● **Directions for this task**
Up to and including the line that contains "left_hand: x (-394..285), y", return every line from the start of the data, unchanged.

● **Data segment**
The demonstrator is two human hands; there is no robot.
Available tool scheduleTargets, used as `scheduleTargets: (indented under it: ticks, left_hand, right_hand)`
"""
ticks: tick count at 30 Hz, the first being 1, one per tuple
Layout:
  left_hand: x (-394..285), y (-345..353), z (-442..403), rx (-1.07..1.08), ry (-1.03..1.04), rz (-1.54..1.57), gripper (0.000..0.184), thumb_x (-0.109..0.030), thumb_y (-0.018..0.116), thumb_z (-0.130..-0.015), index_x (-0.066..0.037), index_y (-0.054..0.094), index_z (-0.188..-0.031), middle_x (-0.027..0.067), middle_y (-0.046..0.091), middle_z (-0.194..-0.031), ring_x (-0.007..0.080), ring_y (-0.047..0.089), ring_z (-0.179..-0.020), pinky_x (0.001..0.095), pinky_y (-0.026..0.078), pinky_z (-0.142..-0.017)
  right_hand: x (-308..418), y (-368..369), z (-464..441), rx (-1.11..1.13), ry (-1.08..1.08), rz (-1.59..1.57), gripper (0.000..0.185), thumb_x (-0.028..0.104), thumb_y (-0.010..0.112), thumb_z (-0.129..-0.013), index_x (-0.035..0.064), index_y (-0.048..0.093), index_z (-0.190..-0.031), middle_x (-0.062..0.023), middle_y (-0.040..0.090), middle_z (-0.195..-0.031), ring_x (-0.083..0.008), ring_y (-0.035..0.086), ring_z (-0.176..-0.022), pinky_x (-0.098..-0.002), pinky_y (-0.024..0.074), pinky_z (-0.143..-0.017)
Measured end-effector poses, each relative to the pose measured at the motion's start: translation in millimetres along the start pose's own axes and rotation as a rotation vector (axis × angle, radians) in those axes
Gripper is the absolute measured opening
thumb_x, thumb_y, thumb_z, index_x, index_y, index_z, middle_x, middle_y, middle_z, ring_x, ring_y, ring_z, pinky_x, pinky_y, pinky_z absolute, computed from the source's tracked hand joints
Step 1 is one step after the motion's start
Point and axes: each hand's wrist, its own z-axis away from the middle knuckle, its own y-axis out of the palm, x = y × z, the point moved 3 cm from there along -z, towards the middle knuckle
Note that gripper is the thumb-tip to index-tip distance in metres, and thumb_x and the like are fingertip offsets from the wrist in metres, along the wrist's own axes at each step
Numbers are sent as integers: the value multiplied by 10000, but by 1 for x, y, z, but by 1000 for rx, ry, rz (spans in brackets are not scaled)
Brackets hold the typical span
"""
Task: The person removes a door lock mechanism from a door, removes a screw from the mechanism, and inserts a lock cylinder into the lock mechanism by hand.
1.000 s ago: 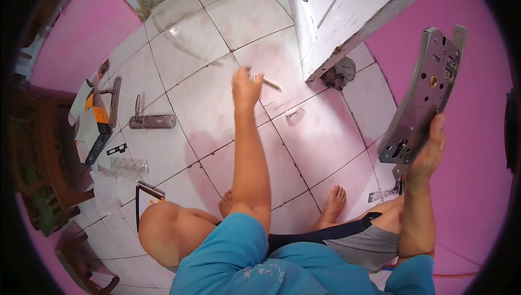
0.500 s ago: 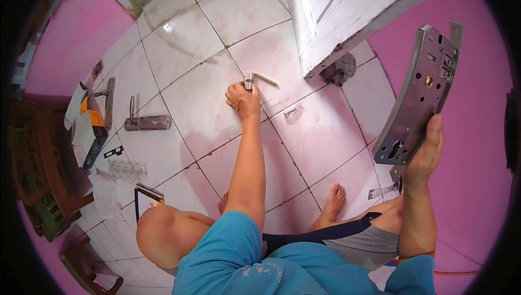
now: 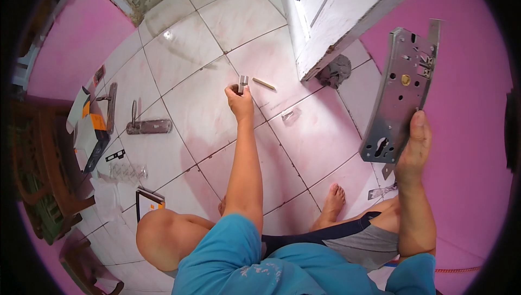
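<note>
My left hand (image 3: 239,103), reaching out over the floor tiles, has its fingers closed on a silver lock cylinder (image 3: 243,82). Just right of it a thin brass-coloured rod (image 3: 264,84) lies on the floor. On the right side, my right hand (image 3: 414,147) grips the lower edge of a metal mortise lock case (image 3: 395,97). The case is held up with its slotted cylinder hole low down and a brass part in its middle. A small crumpled clear plastic piece (image 3: 291,115) rests on the tiles between the two hands.
A white door (image 3: 336,29) stands at the upper right, with a grey crumpled cloth (image 3: 335,71) beside its lower corner. Handle plates (image 3: 149,127), an opened box (image 3: 89,137) and a black strike plate (image 3: 115,155) lie at left, near a wooden chair (image 3: 51,159).
My left hand has lifted slightly with the lock cylinder, which now stands apart from the rod. The lock case in my right hand has shifted a little left.
</note>
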Motion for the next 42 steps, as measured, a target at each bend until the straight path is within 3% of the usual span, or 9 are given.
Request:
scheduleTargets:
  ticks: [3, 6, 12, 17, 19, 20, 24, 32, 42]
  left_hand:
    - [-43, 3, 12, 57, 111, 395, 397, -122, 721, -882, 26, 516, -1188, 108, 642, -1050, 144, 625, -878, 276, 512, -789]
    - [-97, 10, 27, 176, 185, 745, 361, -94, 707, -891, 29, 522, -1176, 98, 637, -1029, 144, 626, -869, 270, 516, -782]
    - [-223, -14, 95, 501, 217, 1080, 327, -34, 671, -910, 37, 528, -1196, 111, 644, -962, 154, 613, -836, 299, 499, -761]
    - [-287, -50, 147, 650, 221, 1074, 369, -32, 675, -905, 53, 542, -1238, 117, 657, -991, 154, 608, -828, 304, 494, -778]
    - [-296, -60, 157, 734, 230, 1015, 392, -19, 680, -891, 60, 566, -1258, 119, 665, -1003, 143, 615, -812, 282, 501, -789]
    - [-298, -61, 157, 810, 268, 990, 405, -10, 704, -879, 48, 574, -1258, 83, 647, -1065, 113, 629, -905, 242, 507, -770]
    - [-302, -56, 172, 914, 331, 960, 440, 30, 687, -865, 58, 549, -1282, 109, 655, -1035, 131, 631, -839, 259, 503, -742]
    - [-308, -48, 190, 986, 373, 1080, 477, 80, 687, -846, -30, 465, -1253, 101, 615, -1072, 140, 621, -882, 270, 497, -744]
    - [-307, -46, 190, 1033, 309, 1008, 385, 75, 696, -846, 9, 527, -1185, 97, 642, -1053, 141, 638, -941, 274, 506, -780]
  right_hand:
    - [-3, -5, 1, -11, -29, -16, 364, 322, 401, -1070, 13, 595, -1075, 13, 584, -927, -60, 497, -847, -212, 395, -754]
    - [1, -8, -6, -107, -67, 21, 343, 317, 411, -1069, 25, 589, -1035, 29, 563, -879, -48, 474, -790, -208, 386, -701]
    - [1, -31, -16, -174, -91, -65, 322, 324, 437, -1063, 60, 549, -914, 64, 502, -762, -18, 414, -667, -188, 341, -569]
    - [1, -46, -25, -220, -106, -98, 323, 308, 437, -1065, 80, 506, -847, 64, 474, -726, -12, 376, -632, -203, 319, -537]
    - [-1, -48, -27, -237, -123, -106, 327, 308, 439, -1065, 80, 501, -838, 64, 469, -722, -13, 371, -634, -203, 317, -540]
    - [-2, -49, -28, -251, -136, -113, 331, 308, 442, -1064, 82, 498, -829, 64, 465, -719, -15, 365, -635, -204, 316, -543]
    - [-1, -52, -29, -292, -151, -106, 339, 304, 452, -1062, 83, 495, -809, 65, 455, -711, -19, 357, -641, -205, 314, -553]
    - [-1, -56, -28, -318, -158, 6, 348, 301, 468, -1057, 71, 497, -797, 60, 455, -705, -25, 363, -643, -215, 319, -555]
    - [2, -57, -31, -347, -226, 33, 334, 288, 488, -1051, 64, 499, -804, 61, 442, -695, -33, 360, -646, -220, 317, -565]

● **Answer below**
The demonstrator is two human hands; there is no robot.
Available tool scheduleTargets, used as `scheduleTargets: (indented under it: ticks, left_hand, right_hand)`
"""
ticks: tick count at 30 Hz, the first being 1, one per tuple
Layout:
  left_hand: x (-394..285), y (-345..353), z (-442..403), rx (-1.07..1.08), ry (-1.03..1.04), rz (-1.54..1.57), gripper (0.000..0.184), thumb_x (-0.109..0.030), thumb_y (-0.018..0.116), thumb_z (-0.130..-0.015), index_x (-0.066..0.037), index_y (-0.054..0.094), index_z (-0.188..-0.031), middle_x (-0.027..0.067), middle_y (-0.046..0.091), middle_z (-0.194..-0.031), ring_x (-0.007..0.080), ring_y (-0.047..0.089), ring_z (-0.179..-0.020), pinky_x (0.001..0.095), pinky_y (-0.026..0.078), pinky_z (-0.142..-0.017)

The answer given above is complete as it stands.